The couple arrived in Shanghai in 2003 and have a retail outlet on Taikang Road. The couple has seen their global business more than triple during that time.

It has involved the massive task of developing and nurturing environmentally friendly and sustainable suppliers, developing global distribution and sales networks, accompanied with a tireless drive to educate the public about their products.

"The beauty of being an entrepreneur is that you haven't done it yet and you don't know what is ahead," Speth says. "If we had the opportunity to know what was ahead of us, we would never have done it, we would have been insane."

"We put literally everything we had into it, we just couldn't let it fail," adds Delkin.

The couple first moved to Asia in 1994 when Speth was posted to Taiwan. Delkin gave up his US career in advertising to follow his wife. "I was a pioneer for male trailing spouses," he wryly admits.

They moved to the Chinese mainland, spending four years - from 1996 to 2000 - in what they describe as the "wild, wild west days of Guangzhou" (Guangdong Province).

An opportunity to head up a regional CSR program saw the couple move to Bangkok. She then quit her job to pursue the couple's business dreams.

"I just felt like there were things I wanted to do that are not so easy to do in large corporations, it felt like the right time," Speth says.

After she resigned, Speth undertook post-graduate studies at the Asian Institute of Technology, looking at greener methods of production.

"I was just itching to apply my knowledge and bamboo seemed to be one of the most accessible, viable, versatile and flexible materials that fit that criteria," she says.

"We were noticing its application in almost every conceivable aspect of everyday life wherever we traveled in Asia," adds Delkin.

Inspired by the potential for bamboo, Speth spent two years studying every aspect of bamboo.

"We really wanted to turn other people on to this great material and renewable materials in general," Delkin says.

The functionality, everyday utility and durability made homewares the ideal products to showcase bamboo's unique qualities, says Speth.

During the couple's five years in Shanghai they have also helped encourage a growing awareness in a green lifestyle, contributing to a range of events and talks focused on environmental education.

They donate 1 percent of net sales to nonprofit environmental organizations and also volunteer for the Grameen Foundation that uses microfinance to help the poor set up their own businesses.

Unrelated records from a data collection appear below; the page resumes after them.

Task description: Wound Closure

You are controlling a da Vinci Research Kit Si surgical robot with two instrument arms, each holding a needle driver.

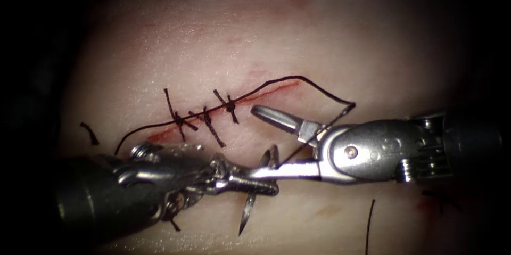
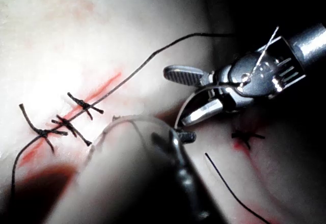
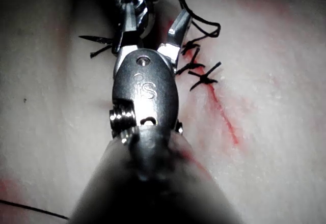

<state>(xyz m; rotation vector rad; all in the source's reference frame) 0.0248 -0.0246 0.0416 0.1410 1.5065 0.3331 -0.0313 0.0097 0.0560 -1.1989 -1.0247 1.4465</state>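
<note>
The tissue (image 1: 298, 31) has a slanted cut (image 1: 266, 92) with three knotted stitches (image 1: 206, 116) over its left part. My left tool (image 1: 266, 184) comes in from the lower left, shut on the curved needle (image 1: 247, 210) near mid-curve. The needle is out of the tissue, on the near side of the cut, tip pointing down. Thread (image 1: 319, 85) runs from the needle's back end, loops right, then follows the cut to the left. My right tool (image 1: 259, 140) is open, its lower jaw beside the needle and nothing held. The right tool (image 2: 191, 94) (image 3: 153, 28) is open in both wrist views too.
Cut ends of thread lie on the tissue at the far left (image 1: 90, 133), at the lower right (image 1: 368, 223) and by a red spot at the right (image 1: 436, 196). Red fluid lines the unstitched right part of the cut.
</note>
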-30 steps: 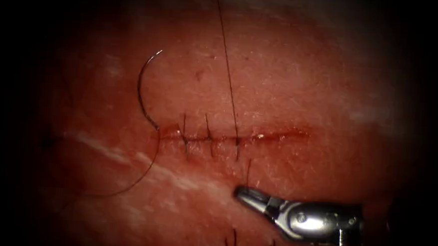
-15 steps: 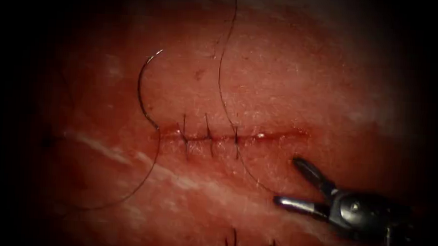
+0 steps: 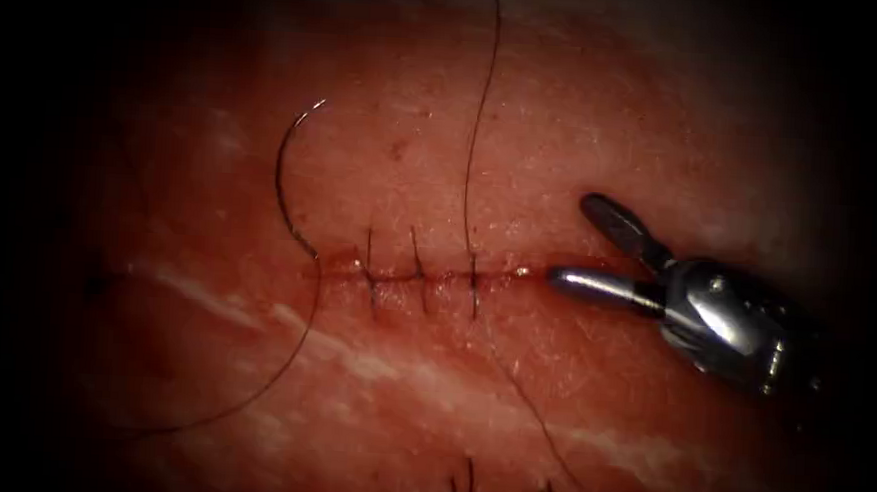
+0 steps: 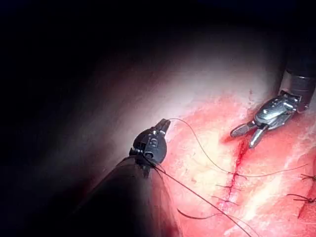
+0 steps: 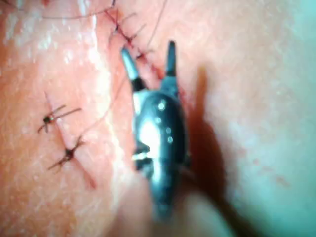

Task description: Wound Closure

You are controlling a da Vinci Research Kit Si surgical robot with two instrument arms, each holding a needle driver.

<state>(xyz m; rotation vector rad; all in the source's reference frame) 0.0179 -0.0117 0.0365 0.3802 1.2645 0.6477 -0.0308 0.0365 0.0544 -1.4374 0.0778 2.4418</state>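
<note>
The needle point(image 3: 284, 183) lies free on the tissue point(image 3: 585, 134) in the endoscope view, a dark curve just above the left end of the cut point(image 3: 457, 275), its lower end near that end of the cut and no tool on it. Whether that lower end is in the tissue cannot be told. Three stitches point(image 3: 417, 270) cross the cut's left half. The thread point(image 3: 477, 128) runs up from the rightmost stitch and out of the top of the view; another strand trails down and to the right below that stitch, and a long loop sweeps down and left from the needle's lower end. The right end effector point(image 3: 584, 246) sits at the right end of the cut with its jaws apart, holding nothing, one jaw along the cut and the other above it.

In the left wrist view the left end effector point(image 4: 163, 126) hangs off the tissue point(image 4: 276, 197) with its jaws together, clamped on the thread point(image 4: 197, 143), which curves from its tip down to the stitches point(image 4: 228, 190). The right end effector point(image 4: 249, 137) stands spread over the cut point(image 4: 240, 155).

In the right wrist view the right end effector point(image 5: 150, 57) shows both jaws parted and empty, straddling the cut point(image 5: 157, 70) just beyond the stitches point(image 5: 129, 37). Two separate knotted stitches point(image 5: 59, 136) lie to one side on the tissue point(image 5: 247, 64)
</note>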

"Shanghai is home and I often say we are living in the center of the universe," Delkin says.

"China is a very exciting place to be right now and years from now we will look back and say, 'Wow, that was really something.' Our time here is not with a multinational," Speth adds. "It is just us."

Rachel Speth and Jeff Delkin

Nationality: American

Age: 40s

Profession: Entrepreneurs

Q&A

Description of self:

Rachel - Intuitive, idealistic, pragmatic; Jeff - Curious, charming, "un-uptight."

Favorite place: Top of Lupu Bridge on a clear day.

Strangest sight:

Santa Claus on a crucifix.

Worse experience: Haven't had one yet.

Motto for life: Rachel - Wear sunscreen; Jeff - Smile more.

Motto for life: "As you live your days, so you craft your life" (R. Sharma).

How to improve Shanghai:

A more pedestrian-friendly environment. More green spaces. More blue-sky days.

Advice to newcomers:

Rachel - Be patient; Jeff - Make no assumptions.